Stuckey Emerging as Pass Target: Don Delco reports on a still-young Browns receiver beginning to contribute…. http://bit.ly/b3sQgX
Browns-Bengals: Photo Gallery: Over fifty photos from the Browns first victory of 2010! http://bit.ly/bFKkXI
From the Team: Post Game Factoids
Barry McBride on October 3rd, 2010 AT 6:40 PM
- Running back Peyton Hillis totaled 102 rushing yards on 27 carries with one touchdown, marking his second consecutive 100-yard performance and third of his career. Hillis became the first Browns player to record a rushing touchdown in four consecutive games since Greg Pruitt did it in five straight games in 1975.
- With today’s win, the Browns improve to 22-15 at home all-time against the Bengals and 36-38 all-time. Cleveland picked up its first win against Cincinnati since a 20-12 decision on September 20, 2008, snapping a three-game losing streak.
- Dating back to 2009, the Browns defense has not allowed a rushing touchdown or a single player to reach the 100-yard rushing plateau in six consecutive games.
- Wide receiver Joshua Cribbs passed Tyrone Hughes (8,410) for 12th place on the NFL all-time total return yards list with 107 today. Cribbs now has 8,443 career total return yards.
- Quarterback Seneca Wallace finished 18 of 30 passing for 184 yards with one touchdown and one interception. Wallace improved to 6-11 all-time as a starter and now has 28 career touchdowns passes.
- Tight end Evan Moore’s lone catch in the game went 24 yards for a touchdown, the first of his career.
- Kicker Phil Dawson converted on all three field goal attempts and now has 233 career field goals and trails Hall of Famer Lou Groza (234) by one for the Browns all-time lead.
- Defensive lineman Kenyon Coleman registered a career-high two fumble recoveries and recorded the 11th sack of his career. The only other fumble recovery of his career was at Detroit on October 19, 2003 as a member of the Dallas Cowboys.

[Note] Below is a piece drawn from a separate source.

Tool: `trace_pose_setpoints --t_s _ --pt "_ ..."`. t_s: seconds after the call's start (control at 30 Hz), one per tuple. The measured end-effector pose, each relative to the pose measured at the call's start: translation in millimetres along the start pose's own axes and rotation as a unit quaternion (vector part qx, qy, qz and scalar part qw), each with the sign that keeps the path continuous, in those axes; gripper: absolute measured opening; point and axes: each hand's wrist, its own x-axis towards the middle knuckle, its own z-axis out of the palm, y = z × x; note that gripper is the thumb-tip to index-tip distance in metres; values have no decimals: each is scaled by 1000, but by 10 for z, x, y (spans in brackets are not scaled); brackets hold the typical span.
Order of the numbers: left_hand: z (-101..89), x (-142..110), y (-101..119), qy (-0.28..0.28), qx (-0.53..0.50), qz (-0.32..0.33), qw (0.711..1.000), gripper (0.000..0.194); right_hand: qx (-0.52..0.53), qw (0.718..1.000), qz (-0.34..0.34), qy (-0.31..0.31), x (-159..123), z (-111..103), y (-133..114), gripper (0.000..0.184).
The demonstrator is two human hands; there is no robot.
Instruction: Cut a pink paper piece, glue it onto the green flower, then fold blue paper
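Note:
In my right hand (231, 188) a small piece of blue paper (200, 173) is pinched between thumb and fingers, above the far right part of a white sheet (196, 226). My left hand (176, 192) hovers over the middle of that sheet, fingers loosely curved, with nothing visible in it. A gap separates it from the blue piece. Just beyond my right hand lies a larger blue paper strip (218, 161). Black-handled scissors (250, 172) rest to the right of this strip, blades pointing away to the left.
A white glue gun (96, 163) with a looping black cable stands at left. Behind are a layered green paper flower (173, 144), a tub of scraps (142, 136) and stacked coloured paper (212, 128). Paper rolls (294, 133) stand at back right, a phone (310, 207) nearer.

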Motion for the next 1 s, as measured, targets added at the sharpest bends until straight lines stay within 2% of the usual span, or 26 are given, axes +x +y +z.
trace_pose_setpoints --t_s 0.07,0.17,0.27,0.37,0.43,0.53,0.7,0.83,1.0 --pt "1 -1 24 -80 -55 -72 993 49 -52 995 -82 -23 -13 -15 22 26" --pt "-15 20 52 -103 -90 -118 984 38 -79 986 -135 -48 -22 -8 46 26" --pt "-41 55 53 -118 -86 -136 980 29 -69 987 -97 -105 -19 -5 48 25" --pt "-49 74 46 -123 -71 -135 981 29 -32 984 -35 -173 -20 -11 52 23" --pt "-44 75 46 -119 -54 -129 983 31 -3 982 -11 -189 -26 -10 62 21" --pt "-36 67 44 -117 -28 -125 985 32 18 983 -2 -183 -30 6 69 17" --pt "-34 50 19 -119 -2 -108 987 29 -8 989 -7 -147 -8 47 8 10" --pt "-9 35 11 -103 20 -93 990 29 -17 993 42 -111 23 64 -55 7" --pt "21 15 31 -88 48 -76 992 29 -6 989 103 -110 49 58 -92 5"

- Linebacker Scott Fujita blocked a 44-yard field goal attempt in the second quarter. He also recorded a sack and forced a fumble. Fujita now has 20.5 career sacks and 12 career forced fumbles.
- Defensive back Sheldon Brown has appeared in all 132 regular season games in his career, which began with Philadelphia in 2002. His streak is the second-longest among all active defensive backs.
- Rookie defensive back T.J. Ward led the team with eight tackles. He has led the team in tackles in three of his four career games.
- Linebacker Matt Roth tied a career-high with two sacks. He now has 18.5 in his career. He also recorded two sacks at Detroit on November 23, 2006, as a member of the Miami Dolphins.
- Offensive lineman Joe Thomas has started all 52 career games at left tackle and has not missed an offensive snap since joining the Browns as the third overall pick in the 2007 draft.